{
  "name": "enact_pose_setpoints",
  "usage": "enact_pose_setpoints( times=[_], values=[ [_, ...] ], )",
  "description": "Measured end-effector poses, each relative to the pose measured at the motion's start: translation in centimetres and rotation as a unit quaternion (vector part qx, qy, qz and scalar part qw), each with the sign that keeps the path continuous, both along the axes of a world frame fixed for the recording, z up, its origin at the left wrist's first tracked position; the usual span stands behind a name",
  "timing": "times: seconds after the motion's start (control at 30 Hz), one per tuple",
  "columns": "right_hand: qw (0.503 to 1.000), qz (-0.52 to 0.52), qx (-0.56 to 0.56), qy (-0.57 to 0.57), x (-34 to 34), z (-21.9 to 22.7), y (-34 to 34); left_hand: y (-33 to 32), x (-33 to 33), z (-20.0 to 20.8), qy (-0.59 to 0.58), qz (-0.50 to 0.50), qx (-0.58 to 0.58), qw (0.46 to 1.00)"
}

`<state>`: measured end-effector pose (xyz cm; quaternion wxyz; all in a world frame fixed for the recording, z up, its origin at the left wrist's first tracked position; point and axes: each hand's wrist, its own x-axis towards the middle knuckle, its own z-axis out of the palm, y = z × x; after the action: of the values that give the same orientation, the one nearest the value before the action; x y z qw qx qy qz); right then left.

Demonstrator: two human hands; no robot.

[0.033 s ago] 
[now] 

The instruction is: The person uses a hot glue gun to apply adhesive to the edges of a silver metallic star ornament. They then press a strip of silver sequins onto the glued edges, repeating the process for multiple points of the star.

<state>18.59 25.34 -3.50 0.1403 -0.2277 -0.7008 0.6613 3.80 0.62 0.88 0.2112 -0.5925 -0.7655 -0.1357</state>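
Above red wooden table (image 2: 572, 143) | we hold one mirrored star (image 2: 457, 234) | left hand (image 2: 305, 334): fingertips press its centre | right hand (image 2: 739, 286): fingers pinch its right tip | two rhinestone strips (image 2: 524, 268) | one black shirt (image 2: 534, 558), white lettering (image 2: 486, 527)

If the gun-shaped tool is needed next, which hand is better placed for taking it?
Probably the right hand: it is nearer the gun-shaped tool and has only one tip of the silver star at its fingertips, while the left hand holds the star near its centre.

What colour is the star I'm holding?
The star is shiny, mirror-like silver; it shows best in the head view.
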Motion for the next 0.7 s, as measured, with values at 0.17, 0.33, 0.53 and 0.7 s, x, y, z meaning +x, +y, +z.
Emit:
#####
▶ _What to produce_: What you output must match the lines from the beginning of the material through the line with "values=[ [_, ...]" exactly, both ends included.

▶ _Expected output_:
{
  "name": "enact_pose_setpoints",
  "usage": "enact_pose_setpoints( times=[_], values=[ [_, ...] ], )",

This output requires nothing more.